-- Exercise prompt --
The response must reproduce every record below without alteration.

--------

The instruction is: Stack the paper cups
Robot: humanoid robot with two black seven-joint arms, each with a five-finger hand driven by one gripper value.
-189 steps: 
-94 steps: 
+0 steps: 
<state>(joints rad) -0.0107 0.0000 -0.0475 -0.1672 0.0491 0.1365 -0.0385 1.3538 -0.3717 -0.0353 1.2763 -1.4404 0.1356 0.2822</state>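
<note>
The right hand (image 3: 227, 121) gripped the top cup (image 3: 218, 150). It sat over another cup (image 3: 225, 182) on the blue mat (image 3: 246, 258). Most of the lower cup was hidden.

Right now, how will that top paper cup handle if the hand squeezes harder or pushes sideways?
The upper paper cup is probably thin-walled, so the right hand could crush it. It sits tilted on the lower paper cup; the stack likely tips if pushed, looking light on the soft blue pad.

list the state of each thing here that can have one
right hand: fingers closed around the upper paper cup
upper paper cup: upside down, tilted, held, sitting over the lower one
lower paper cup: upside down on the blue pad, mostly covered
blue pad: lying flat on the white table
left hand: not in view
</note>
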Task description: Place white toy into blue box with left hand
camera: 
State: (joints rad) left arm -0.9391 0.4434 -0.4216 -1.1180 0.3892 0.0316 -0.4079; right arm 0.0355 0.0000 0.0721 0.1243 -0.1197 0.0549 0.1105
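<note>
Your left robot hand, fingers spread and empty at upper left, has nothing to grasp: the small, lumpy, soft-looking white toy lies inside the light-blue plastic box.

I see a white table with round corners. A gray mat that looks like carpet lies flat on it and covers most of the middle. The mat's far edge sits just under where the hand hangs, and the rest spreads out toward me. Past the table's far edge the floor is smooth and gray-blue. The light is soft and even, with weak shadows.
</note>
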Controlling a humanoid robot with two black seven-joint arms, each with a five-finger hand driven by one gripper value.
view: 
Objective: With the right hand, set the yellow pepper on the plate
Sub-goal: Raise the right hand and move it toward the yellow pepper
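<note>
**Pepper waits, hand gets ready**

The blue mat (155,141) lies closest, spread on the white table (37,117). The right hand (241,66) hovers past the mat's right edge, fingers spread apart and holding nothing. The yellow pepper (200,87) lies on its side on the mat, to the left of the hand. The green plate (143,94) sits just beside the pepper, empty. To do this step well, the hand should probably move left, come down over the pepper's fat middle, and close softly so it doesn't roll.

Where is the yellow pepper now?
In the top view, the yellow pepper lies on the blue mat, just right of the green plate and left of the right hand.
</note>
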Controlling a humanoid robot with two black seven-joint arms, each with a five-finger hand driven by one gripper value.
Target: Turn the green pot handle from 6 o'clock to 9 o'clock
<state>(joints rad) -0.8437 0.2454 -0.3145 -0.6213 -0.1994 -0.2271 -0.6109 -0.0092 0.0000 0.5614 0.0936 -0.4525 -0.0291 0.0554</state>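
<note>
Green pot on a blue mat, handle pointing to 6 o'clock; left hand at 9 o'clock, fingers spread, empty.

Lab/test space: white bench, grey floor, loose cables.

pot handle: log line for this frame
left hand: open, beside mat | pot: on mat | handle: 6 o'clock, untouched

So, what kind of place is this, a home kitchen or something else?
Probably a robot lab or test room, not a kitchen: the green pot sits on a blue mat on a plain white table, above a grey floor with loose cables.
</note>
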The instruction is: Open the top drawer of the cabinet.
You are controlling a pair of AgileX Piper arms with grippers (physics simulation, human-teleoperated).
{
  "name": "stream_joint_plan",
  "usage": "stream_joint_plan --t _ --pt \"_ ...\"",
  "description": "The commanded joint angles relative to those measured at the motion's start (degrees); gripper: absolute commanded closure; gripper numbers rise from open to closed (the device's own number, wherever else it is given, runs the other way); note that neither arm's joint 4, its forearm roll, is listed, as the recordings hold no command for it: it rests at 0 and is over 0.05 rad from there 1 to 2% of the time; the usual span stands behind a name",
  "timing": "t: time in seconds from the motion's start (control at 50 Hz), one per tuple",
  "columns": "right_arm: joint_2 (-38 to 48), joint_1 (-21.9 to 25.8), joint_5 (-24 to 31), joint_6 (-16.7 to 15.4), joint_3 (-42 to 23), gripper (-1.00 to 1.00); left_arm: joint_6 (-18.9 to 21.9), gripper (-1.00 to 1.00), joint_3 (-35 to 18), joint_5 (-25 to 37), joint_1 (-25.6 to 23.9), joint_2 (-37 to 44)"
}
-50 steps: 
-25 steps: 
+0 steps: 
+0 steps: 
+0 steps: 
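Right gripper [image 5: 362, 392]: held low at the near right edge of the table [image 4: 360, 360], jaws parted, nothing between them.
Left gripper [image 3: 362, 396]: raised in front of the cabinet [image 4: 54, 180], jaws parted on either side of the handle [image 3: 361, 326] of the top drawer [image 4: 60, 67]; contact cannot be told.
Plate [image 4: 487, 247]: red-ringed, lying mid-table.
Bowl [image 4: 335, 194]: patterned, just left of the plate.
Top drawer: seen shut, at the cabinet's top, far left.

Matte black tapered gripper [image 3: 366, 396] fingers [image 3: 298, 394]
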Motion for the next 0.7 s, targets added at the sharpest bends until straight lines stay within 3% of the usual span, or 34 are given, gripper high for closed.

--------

-- Written answer --
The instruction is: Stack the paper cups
Robot: humanoid robot with two black seven-joint arms, each with a five-finger hand driven by one gripper value.
-189 steps: 
-94 steps: 
+0 steps: 
<state>(joints rad) -0.0107 0.0000 -0.0475 -0.1672 0.0491 0.1365 -0.0385 1.3538 -0.3717 -0.0353 1.2763 -1.4404 0.1356 0.2822</state>
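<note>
The right hand (image 3: 227, 121) gripped the top cup (image 3: 218, 150). It sat over another cup (image 3: 225, 182) on the blue mat (image 3: 246, 258). Most of the lower cup was hidden.

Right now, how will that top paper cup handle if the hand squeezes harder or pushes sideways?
The upper paper cup is probably thin-walled, so the right hand could crush it. It sits tilted on the lower paper cup; the stack likely tips if pushed, looking light on the soft blue pad.

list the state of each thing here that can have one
right hand: fingers closed around the upper paper cup
upper paper cup: upside down, tilted, held, sitting over the lower one
lower paper cup: upside down on the blue pad, mostly covered
blue pad: lying flat on the white table
left hand: not in view
</note>
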Task description: Place white toy into blue box with left hand
camera: 
State: (joints rad) left arm -0.9391 0.4434 -0.4216 -1.1180 0.3892 0.0316 -0.4079; right arm 0.0355 0.0000 0.0721 0.1243 -0.1197 0.0549 0.1105
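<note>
Your left robot hand, fingers spread and empty at upper left, has nothing to grasp: the small, lumpy, soft-looking white toy lies inside the light-blue plastic box.

I see a white table with round corners. A gray mat that looks like carpet lies flat on it and covers most of the middle. The mat's far edge sits just under where the hand hangs, and the rest spreads out toward me. Past the table's far edge the floor is smooth and gray-blue. The light is soft and even, with weak shadows.
</note>
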Controlling a humanoid robot with two black seven-joint arms, each with a five-finger hand driven by one gripper value.
view: 
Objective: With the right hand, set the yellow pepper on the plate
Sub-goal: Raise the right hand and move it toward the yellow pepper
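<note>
**Pepper waits, hand gets ready**

The blue mat (155,141) lies closest, spread on the white table (37,117). The right hand (241,66) hovers past the mat's right edge, fingers spread apart and holding nothing. The yellow pepper (200,87) lies on its side on the mat, to the left of the hand. The green plate (143,94) sits just beside the pepper, empty. To do this step well, the hand should probably move left, come down over the pepper's fat middle, and close softly so it doesn't roll.

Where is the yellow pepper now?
In the top view, the yellow pepper lies on the blue mat, just right of the green plate and left of the right hand.
</note>
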Controlling a humanoid robot with two black seven-joint arms, each with a five-finger hand driven by one gripper value.
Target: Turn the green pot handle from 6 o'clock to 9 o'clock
<state>(joints rad) -0.8437 0.2454 -0.3145 -0.6213 -0.1994 -0.2271 -0.6109 -0.0092 0.0000 0.5614 0.0936 -0.4525 -0.0291 0.0554</state>
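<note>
Green pot on a blue mat, handle pointing to 6 o'clock; left hand at 9 o'clock, fingers spread, empty.

Lab/test space: white bench, grey floor, loose cables.

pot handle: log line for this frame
left hand: open, beside mat | pot: on mat | handle: 6 o'clock, untouched

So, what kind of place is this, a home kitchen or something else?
Probably a robot lab or test room, not a kitchen: the green pot sits on a blue mat on a plain white table, above a grey floor with loose cables.
</note>
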The instruction is: Open the top drawer of the cabinet.
You are controlling a pair of AgileX Piper arms with grippers (physics simulation, human-teleoperated).
{
  "name": "stream_joint_plan",
  "usage": "stream_joint_plan --t _ --pt \"_ ...\"",
  "description": "The commanded joint angles relative to those measured at the motion's start (degrees); gripper: absolute commanded closure; gripper numbers rise from open to closed (the device's own number, wherever else it is given, runs the other way); note that neither arm's joint 4, its forearm roll, is listed, as the recordings hold no command for it: it rests at 0 and is over 0.05 rad from there 1 to 2% of the time; the usual span stands behind a name",
  "timing": "t: time in seconds from the motion's start (control at 50 Hz), one per tuple",
  "columns": "right_arm: joint_2 (-38 to 48), joint_1 (-21.9 to 25.8), joint_5 (-24 to 31), joint_6 (-16.7 to 15.4), joint_3 (-42 to 23), gripper (-1.00 to 1.00); left_arm: joint_6 (-18.9 to 21.9), gripper (-1.00 to 1.00), joint_3 (-35 to 18), joint_5 (-25 to 37), joint_1 (-25.6 to 23.9), joint_2 (-37 to 44)"
}
-50 steps: 
-25 steps: 
+0 steps: 
+0 steps: 
+0 steps: 
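Right gripper [image 5: 362, 392]: held low at the near right edge of the table [image 4: 360, 360], jaws parted, nothing between them.
Left gripper [image 3: 362, 396]: raised in front of the cabinet [image 4: 54, 180], jaws parted on either side of the handle [image 3: 361, 326] of the top drawer [image 4: 60, 67]; contact cannot be told.
Plate [image 4: 487, 247]: red-ringed, lying mid-table.
Bowl [image 4: 335, 194]: patterned, just left of the plate.
Top drawer: seen shut, at the cabinet's top, far left.

Matte black tapered gripper [image 3: 366, 396] fingers [image 3: 298, 394]
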Motion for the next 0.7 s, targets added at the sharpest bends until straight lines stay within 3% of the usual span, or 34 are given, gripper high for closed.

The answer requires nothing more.